OpenJDK Babylon Series: #1 From High-Level Tensor Operations to MLIR TOSA

Wednesday, Jan 14, 2026 | 5 minute read | Updated at Wednesday, Jan 14, 2026

@

mlir

Project Babylon extends Java beyond the JVM, enabling compiler-style transformation of Java code into alternative execution models such as machine learning runtimes and hardware accelerators through its Code Reflection infrastructure.

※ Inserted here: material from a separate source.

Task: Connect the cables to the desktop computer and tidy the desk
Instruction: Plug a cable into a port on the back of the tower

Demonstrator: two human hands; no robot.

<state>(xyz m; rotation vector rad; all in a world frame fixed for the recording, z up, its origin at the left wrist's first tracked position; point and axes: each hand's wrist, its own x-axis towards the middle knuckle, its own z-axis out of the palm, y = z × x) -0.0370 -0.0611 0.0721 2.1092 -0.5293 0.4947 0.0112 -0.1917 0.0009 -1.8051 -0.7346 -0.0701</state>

Babylon can export Java programs to ONNX , but if the real goal is efficient code generation for CPUs, GPUs, NPUs, and custom accelerators, ONNX is not always the best target. This post argues for MLIR TOSA as a more suitable compiler IR—one designed to lower cleanly across architectures and backend targets.


Introducing LLVM MLIR

To understand why TOSA is a strong target, we first need LLVM MLIR. MLIR (Multi-Level Intermediate Representation) is a compiler framework designed for domain-specific languages and accelerator-oriented compilation. It generalizes LLVM IR by supporting custom operations, types, and abstractions.

Programs in MLIR are represented in SSA form using operations organized into blocks and regions, enabling structured and hierarchical IRs. This makes it possible to model everything from high-level tensor programs to low-level hardware constructs.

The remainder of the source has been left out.